Before you give your introverted friend a hard time at a party—“Why won’t you go mingle with me?”—try to understand them better first. Yes, some people may have social anxiety or are shy, but being an introvert is different. Like those daters out there, I think we could all benefit from knowing each other’s extrovert and introvert types.

With the good old (free) Myers & Briggs Foundation test, you can go online, answer a bunch of questions, and then it’ll tell you—once and for all—if you are an extrovert or an introvert, and specifically what type.

For instance, you can be an Extrovert Sensing type, like ESTP and ESFP, who enjoys new stimulation in the form of meeting new people at social events and being in the ambience of clubs. But, don’t confuse them with Extroverted Intuitive types, ENTPs and ENFPs, who come alive from the mental energy of people and get to brainstorming new thoughts and ideas as a result.

Of course, introverts are the opposite of these types and, “use extroverted intuition as a secondary mode of analysis,” like INTPs and INFPs, said Heidi Priebe in her Thought Catalog piece. I wonder if a study has been done on who uses online methods more so to meet people—extroverts or introverts?

To be honest, I didn’t understand much about the different extrovert and introvert differentiations until I started reading more about the specific types. For instance, I know introverts who do karaoke and stand-up comedy, yet I could never and am an extrovert through and through.

These same introverts like a lot of alone time after a social event—or even during the social event—whereas I want to find another social situation immediately after closing down the first one.

Once I started investigating, I began to “see” their characteristics in my friends and played guessing games with myself as to what they are: He’s more INTP than INFP, but she’s definitely more extroverted.

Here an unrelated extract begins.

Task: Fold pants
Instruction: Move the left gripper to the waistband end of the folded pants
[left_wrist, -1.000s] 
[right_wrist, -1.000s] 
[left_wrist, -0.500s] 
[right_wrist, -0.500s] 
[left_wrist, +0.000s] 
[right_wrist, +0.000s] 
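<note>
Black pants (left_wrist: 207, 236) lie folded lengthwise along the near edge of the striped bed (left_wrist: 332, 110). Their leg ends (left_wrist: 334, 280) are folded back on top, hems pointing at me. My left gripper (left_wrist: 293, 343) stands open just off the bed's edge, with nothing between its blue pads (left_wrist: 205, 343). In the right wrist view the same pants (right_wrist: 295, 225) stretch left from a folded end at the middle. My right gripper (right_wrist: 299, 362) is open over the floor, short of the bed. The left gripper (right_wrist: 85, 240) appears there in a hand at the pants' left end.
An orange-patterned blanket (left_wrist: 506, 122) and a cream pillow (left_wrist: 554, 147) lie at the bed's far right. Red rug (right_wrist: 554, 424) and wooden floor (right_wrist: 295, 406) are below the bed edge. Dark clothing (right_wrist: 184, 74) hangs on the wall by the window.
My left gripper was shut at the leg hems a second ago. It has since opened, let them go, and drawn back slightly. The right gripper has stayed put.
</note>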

But… what kind?

According to the Myers-Briggs site, whether you’re an introvert or extrovert depends on this: “The essence of the theory is that much seemingly random variation in the behavior is actually quite orderly and consistent, being due to basic differences in the ways individuals prefer to use their perception and judgment.”

So, before you labeling your friends, “He’s just shy,” think about their personality makeup.

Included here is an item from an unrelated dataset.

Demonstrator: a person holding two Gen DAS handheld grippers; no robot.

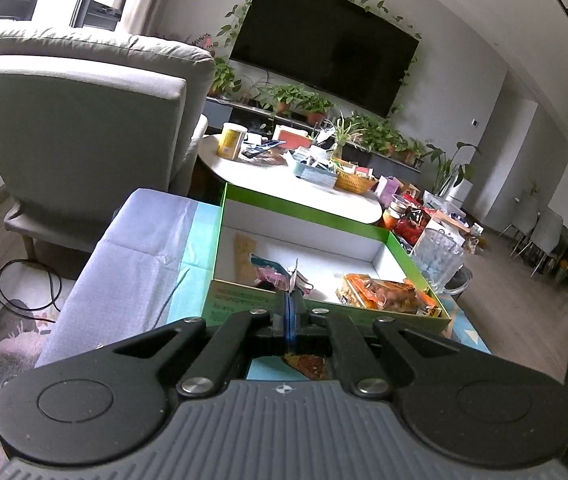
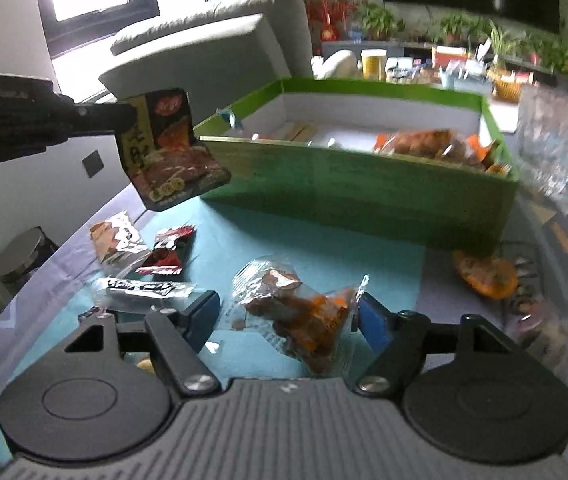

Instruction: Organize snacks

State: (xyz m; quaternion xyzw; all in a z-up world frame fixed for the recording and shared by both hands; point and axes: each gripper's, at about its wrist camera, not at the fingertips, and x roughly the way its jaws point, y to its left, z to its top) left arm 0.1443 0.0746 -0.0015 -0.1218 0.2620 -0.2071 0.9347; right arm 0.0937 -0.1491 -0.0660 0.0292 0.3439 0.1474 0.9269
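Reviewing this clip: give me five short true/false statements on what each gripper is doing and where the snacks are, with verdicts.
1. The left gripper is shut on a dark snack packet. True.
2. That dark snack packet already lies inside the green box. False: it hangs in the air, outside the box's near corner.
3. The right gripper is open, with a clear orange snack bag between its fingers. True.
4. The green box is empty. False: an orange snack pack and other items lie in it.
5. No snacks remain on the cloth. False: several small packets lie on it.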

You can do this mini test below to get started, courtesy of the Myers-Briggs site, then head to this link to take the full test. Which sound the most like you? Then, have your friend(s) do it, too.

  • “I am seen as ‘outgoing’ or as a ‘people person.’”
  • “I am seen as ‘reflective’ or ‘reserved.’”
  • “I feel comfortable in groups and like working in them.”
  • “I feel comfortable being alone and like things I can do on my own.”
  • “I have a wide range of friends and know lots of people.”
  • “I prefer to know just a few people well.”

I’m sure we can all guess which of the above three are more “extroverted” characteristics and which are more “introverted.”

Maybe the online and phone app daters out there are onto something.